C'è un'evidente partecipazione anche di chi, come la sempre convincente Teresa Saponangelo, si mette umilmente a servizio di un ruolo minore, ricordando che in teatro come al cinema non esistono piccoli ruoli ma solo piccoli interpreti. C'è un'attenzione a tutti gli elementi della scrittura cinematografica, come il montaggio preciso di Alessio Doglione che interseca le linee narrative facendo corrispondere al bussare su una porta l'aprirsi di un'altra, e che fa chiudere una serratura fuori scena invece che mostrarne direttamente la quieta violenza: regia e montaggio non indugiano su un'inquadratura o una battuta perché sanno che il tempo di riflessione trova comunque il suo spazio, ed è uno spazio interiore non manipolabile. Ci sono effetti speciali artigianali commoventi, non solo nella messinscena della rappresentazione di Oreste, ma anche in quella di Cabiddu, che apre il suo film con una tempesta pittorica e lo intervalla con le illustrazioni di un'antica edizione delle opere di Shakespeare.
La finzione scenica è un insieme di piccoli miracoli, non ultimo quello di riuscire a realizzare un film che, sulla carta, ha certamente spaventato i produttori affamati di box office, e che invece, a conti fatti, si rivela il perfetto candidato per un Oscar al miglior film straniero: perché senza la furbizia di certe operazioni fatte a tavolino da registi di nome altisonante, La stoffa dei sogni racconta un certo modo di fare cinema in Italia, una certa umanità cui non si può mancare di rispetto, un patrimonio iconografico che contiene in sé la lezione dei grandi maestri.

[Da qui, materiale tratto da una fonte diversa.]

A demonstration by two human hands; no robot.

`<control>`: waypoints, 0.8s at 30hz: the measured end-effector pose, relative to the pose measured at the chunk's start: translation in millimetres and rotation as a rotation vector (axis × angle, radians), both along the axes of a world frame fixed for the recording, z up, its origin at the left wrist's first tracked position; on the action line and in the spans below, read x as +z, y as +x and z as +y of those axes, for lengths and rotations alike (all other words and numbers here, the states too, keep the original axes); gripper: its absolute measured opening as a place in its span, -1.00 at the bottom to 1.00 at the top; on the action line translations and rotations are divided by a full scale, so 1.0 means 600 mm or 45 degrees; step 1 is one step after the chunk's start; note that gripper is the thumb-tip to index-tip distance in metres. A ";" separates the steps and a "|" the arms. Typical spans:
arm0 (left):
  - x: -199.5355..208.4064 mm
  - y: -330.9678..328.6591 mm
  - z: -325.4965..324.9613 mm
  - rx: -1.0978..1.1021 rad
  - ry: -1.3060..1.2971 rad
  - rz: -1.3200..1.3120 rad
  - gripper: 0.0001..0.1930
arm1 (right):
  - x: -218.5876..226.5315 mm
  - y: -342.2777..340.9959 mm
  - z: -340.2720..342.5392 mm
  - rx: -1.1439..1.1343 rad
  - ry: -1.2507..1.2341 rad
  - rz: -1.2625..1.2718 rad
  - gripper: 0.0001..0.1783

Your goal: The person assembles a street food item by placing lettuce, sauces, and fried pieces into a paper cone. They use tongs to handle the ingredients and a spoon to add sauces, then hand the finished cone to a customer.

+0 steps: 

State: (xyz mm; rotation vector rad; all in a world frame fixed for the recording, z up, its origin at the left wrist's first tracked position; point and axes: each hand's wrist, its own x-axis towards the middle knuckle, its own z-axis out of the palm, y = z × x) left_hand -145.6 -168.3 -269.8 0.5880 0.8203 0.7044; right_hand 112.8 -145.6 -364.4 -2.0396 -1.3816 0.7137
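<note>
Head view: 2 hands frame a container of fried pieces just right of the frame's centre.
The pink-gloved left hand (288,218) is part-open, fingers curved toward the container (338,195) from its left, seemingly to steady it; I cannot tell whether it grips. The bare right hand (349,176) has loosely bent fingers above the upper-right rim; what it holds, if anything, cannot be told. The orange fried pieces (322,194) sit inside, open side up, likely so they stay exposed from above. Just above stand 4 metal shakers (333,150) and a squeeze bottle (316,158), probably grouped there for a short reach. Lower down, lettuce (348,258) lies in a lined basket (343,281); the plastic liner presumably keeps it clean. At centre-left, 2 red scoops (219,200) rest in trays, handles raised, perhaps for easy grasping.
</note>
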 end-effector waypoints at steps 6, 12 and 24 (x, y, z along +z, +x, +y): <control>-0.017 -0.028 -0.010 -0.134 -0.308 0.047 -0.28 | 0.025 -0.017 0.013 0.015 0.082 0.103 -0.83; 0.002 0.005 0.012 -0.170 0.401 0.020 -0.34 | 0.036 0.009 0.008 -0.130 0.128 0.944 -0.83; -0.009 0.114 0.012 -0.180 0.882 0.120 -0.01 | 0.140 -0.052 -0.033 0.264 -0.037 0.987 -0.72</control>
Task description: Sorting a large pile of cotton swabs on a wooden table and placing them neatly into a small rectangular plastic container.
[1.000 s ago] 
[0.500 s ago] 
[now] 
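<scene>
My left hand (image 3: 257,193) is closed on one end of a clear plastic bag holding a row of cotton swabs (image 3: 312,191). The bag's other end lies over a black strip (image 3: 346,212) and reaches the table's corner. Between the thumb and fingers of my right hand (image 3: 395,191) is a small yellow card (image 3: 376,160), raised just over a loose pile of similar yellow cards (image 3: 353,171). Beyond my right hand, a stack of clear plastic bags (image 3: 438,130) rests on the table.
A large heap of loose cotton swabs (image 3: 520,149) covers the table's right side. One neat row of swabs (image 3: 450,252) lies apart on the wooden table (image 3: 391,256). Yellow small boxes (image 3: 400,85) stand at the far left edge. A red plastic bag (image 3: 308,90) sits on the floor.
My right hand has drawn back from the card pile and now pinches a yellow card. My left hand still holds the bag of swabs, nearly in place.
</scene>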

Il film di Cabiddu è un baule ricco di sorprese approdato quasi per sbaglio sulle rive di quel cinema italiano sterile e scontato che confonde finzione con falsità. E dunque La stoffa dei sogni è anche una metafora sulla libertà degli artisti, raccontata su un'isola che è diventata sinonimo di costrizione: perché il teatro, per chi lo sa capire, "mette le ali al cuore e alla ragione".